When we left the Storrie Lake state park Sunday morning we took a scenic route back to the north to get to Taos.
|The sign indicates the type of roads ahead. More than these 4 miles.|
|The upper yellow back is Aspen trees|
|The yellow line is our route, and high elevation!|
|Lots of Aspen interspersed with the evergreens|
|Here's a nice rancho for you Al (ha ha)|
|Outbuilding for the rancho above|
|Notice the snow fence near the road. Not always this nice weather here.|
|A nice little aspen|
|See, they do have winter|
|Cathie's hot tamale brunch|
|The view from our brunch seats - nice little pedestrian mall|
|Do you think Cathie is pleased to be here?|
|A large yarn bowl for knitting|
|Even the Walmart looks different than most. RV parking is allowed.|
Even though our campground has no showers, it does have heated washrooms with flush toilets, way better than last night's state park. Here's our tenting spot. Each shelter has a metal roof and sunshade side, and a concrete floor. $7/night for unserviced sites like ours. Showers are $1 though.

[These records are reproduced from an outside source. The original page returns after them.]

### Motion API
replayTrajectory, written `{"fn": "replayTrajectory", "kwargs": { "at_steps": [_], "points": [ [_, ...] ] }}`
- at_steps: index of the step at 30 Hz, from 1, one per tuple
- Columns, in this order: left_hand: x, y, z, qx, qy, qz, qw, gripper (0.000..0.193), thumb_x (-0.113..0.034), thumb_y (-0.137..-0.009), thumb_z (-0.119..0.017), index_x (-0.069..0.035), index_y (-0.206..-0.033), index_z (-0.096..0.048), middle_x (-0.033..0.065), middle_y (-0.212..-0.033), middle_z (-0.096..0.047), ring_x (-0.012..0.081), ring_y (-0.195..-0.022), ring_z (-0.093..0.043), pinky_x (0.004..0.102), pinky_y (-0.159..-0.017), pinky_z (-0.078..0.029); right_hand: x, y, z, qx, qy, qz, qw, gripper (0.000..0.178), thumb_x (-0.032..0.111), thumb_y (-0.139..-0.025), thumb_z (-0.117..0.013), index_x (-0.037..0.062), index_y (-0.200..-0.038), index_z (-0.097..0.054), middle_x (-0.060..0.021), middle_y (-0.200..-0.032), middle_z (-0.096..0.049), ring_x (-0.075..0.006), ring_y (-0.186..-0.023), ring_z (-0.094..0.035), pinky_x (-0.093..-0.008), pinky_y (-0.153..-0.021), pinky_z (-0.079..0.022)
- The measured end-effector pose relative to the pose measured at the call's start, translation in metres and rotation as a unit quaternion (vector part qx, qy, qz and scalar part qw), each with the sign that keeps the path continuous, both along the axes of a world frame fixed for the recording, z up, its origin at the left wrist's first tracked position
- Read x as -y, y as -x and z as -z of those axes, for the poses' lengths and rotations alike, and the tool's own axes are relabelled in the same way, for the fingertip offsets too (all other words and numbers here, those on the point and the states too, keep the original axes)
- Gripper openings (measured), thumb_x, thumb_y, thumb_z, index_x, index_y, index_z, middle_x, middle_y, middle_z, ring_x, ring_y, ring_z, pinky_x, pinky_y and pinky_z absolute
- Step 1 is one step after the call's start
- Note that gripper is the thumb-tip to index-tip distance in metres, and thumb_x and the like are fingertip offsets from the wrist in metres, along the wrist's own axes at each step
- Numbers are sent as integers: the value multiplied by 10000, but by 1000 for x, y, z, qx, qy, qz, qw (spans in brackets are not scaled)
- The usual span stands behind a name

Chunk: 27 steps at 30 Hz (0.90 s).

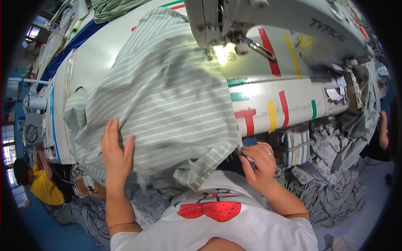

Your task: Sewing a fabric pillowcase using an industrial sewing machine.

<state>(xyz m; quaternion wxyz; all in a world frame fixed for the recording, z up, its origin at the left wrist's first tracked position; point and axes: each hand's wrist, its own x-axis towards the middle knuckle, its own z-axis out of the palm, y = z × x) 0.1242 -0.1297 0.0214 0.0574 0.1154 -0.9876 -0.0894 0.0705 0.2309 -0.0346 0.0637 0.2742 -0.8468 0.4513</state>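
A large grey-green fabric with white stripes point(167, 96) is spread over the sewing machine bed and hangs off its front edge. Its far right part lies by the needle area of the sewing machine point(209, 25), under a lit lamp. My left hand point(117, 152) rests on the fabric's near left part, fingers stretched out and open. At the fabric's near right corner my right hand point(260, 165), with a ring on it, is closed in a pinch on the edge. Exactly what lies between those fingertips is partly hidden. A folded corner of the cloth hangs between my hands.
Coloured tape strips point(272, 116) and a ruler scale mark the machine bed at right. Heaped grey cloth point(331, 188) lies at the right, beside a folded striped bundle point(296, 146). Another person in yellow point(46, 186) is at far left. Green striped cloth point(113, 9) lies at the back.
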Motion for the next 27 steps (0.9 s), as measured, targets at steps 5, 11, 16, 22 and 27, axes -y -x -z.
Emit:
{"fn": "replayTrajectory", "kwargs": {
  "at_steps": [5, 11, 16, 22, 27],
  "points": [
    [66, -16, 21, -47, 78, 5, 996, 577, -183, -866, -642, -63, -1388, -427, 224, -1423, -401, 389, -1320, -359, 491, -1099, -251, 3, -33, 27, 214, 13, 8, 977, 316, 54, -709, -746, 20, -990, -604, -125, -898, -643, -296, -780, -610, -389, -735, -466],
    [-31, -16, -11, -174, -59, 65, 981, 519, -191, -791, -729, -7, -1225, -511, 203, -1201, -533, 369, -1109, -531, 440, -942, -437, 30, -17, 51, 272, 146, 90, 947, 326, 94, -788, -733, -4, -1058, -580, -81, -920, -619, -219, -823, -595, -335, -751, -468],
    [-126, -79, 24, -70, -150, 182, 969, 514, -165, -697, -774, -1, -1123, -539, 179, -1044, -567, 354, -939, -563, 442, -844, -457, 44, -60, 24, 442, 276, -1, 853, 222, 121, -860, -687, -17, -1017, -614, -48, -994, -603, -151, -907, -561, -318, -816, -448],
    [-92, -106, 28, -14, -571, -43, 820, 235, -75, -889, -608, 1, -1110, -587, 80, -1023, -661, 166, -866, -628, 307, -786, -499, 31, -31, 65, 268, 182, -13, 946, 162, 148, -903, -640, -10, -878, -668, -12, -968, -612, -96, -847, -557, -262, -777, -433],
    [-38, -100, -8, -102, -677, -105, 721, 239, -127, -939, -548, 4, -1132, -599, 43, -1051, -657, 94, -921, -605, 249, -832, -475, 39, -11, 71, 385, 195, -85, 898, 200, 165, -925, -612, -5, -841, -677, -1, -865, -644, -82, -762, -558, -225, -731, -420]
  ]
}}
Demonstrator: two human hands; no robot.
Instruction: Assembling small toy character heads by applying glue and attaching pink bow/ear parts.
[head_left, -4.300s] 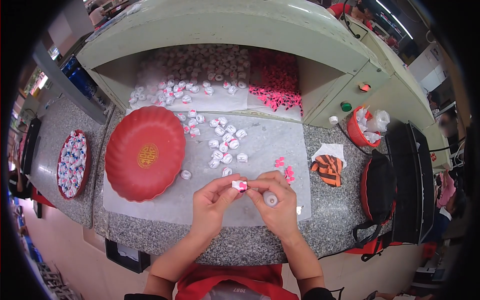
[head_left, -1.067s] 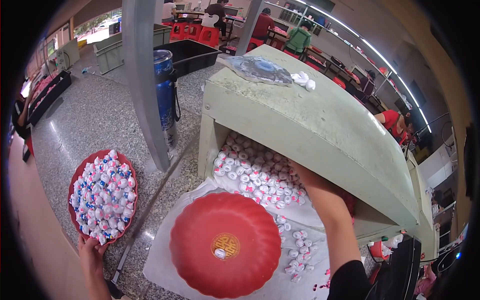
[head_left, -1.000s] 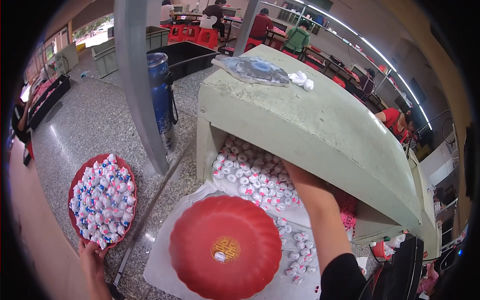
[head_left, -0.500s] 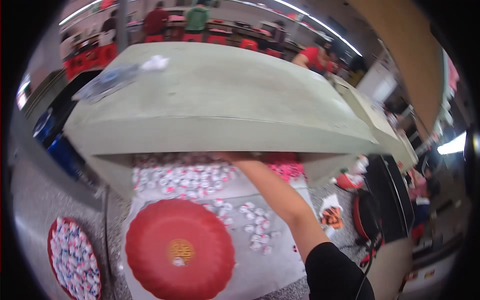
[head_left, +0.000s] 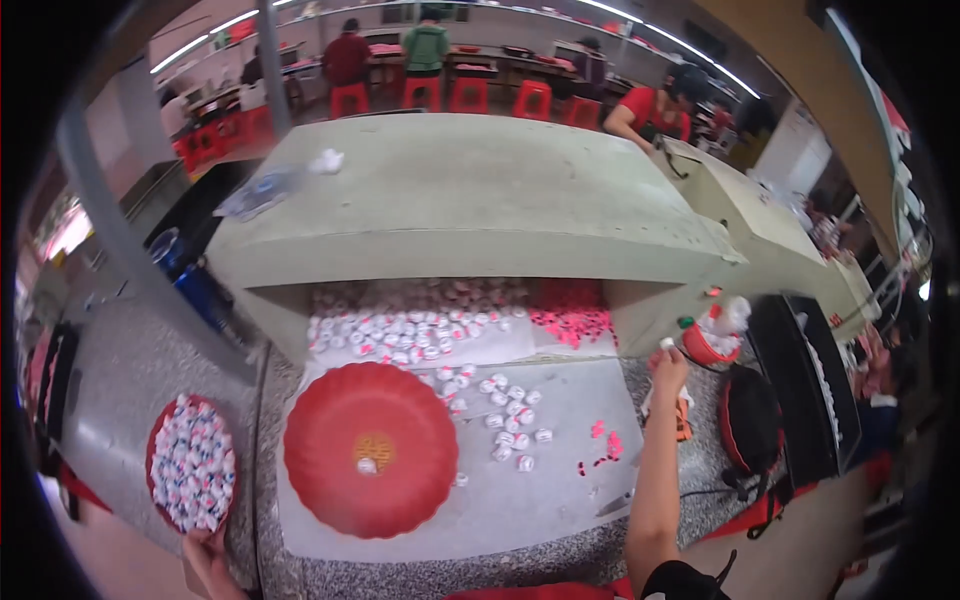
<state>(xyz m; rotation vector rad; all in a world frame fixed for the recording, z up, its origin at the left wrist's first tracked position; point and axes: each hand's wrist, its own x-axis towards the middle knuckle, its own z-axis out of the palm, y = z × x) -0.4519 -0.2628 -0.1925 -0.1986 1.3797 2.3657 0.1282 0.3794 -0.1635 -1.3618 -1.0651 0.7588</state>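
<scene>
At the lower left, my left hand [head_left: 207, 560] grips the near rim of a red plate [head_left: 152, 462] heaped with small white, pink and blue pieces. On the right, my right hand [head_left: 668, 372] is raised, its fingers pinched on a small white piece [head_left: 667, 343] whose kind is too small to make out. Between my hands a large scalloped red plate [head_left: 340, 430] lies on a white sheet [head_left: 520, 520], with one white piece on it. Several white round pieces [head_left: 515, 415] and a few pink bits [head_left: 605, 440] lie to its right.
Under a pale green hood [head_left: 450, 190] are heaps of white pieces [head_left: 420, 325] and pink bits [head_left: 570, 325]. To the right stand a red tub [head_left: 712, 347] with a clear bottle and a black-and-red round item [head_left: 750, 420]. A grey post [head_left: 150, 260] rises at left.
My right hand has come out from under the hood and moved right, now with a small white piece. My left hand has appeared at the left plate. Pink bits show on the sheet.
</scene>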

The atmosphere of this place reminded us of Big Bend in Texas, and Sunny Flat campground in Arizona. They all have big rocks, and there is a hushed atmosphere from all the fellow campers.
Here's a map of yesterday's travels. Today's will continue after the map. I know this is already long but we have no wifi at or near our overnite site.
And then Monday's trips.....
Monday was another touring day, lots more pictures. We did a short circle route, just over 50 miles in total, and it took us about 5 hours.
On the way north to Taos, we couldn't resist some more aspen pictures in the morning light:
|Trees growing right in the storm drainage channels|
First stop in Taos was to get our 11 lb propane bottle filled. It lasted for 3 years running our van stove plus some heat once in a while, not bad.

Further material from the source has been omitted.